Project detail
Oct 2025 - Present Shanghai Jiao Tong University / Suzhou Laboratory Co-first Author

MatToolBench

A real-environment benchmark for multimodal agents working with professional materials science software, covering GUI operation, code execution, and cross-tool workflows.

BenchmarkingReal-Environment EvaluationScientific SoftwareAgent Infrastructure
MatToolBench execution architecture

Problem

Multimodal agents are usually measured on general-purpose software, leaving a major gap in our understanding of how they perform in scientific tools and professional workflows.

Key Contributions

  • Led the design of a benchmark spanning multiple materials science tools and task modalities.
  • Built isolated Windows-based execution environments with standardized reset and evaluation hooks.
  • Helped define layered evaluation methods suited to outputs ranging from GUI states to scripts and result files.

Results

  • Exposed a large performance gap between general benchmarks and professional software tasks.
  • Created infrastructure suitable for reproducible large-scale evaluation.
  • Made cross-tool agent workflows measurable rather than anecdotal.

Benchmark scope

MatToolBench covers a mix of GUI-heavy tools, code-oriented tools, and workflows that require moving across both.

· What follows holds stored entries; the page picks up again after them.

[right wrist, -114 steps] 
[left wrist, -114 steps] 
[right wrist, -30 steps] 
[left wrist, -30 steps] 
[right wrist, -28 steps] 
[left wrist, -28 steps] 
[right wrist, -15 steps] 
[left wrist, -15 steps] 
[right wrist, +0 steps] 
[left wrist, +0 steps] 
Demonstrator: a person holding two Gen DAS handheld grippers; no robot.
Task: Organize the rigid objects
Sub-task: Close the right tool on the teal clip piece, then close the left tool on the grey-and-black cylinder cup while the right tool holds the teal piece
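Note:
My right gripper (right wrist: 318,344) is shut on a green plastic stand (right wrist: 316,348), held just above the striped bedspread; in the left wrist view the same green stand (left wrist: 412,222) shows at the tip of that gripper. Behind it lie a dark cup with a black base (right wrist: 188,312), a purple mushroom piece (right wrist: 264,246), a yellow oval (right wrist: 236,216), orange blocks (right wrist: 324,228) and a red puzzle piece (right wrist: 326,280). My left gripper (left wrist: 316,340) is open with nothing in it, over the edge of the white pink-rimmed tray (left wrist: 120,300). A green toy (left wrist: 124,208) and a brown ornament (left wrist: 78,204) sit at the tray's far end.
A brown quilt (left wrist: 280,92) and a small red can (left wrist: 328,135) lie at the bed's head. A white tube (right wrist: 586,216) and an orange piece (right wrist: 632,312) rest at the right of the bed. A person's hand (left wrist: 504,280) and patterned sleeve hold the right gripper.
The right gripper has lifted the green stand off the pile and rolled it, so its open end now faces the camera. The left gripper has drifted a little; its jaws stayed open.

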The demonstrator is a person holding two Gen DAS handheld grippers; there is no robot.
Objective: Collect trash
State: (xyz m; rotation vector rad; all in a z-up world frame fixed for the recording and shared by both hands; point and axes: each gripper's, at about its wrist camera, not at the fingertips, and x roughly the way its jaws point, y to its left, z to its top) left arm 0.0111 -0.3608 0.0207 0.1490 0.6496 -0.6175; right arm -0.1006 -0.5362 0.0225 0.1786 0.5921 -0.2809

That mix matters because professional research software rarely fits into a single interaction pattern.

Systems contribution

The benchmark is not only a task list. It also depends on a stable runner, environment reset logic, and evaluation interfaces that match the outputs of different software systems. I spent much of my effort on that systems layer so the benchmark could scale beyond manually curated demos.

Research value

The result is a clearer picture of where general multimodal agents break down in specialized domains and what kinds of capabilities future systems need in order to become genuinely useful scientific assistants.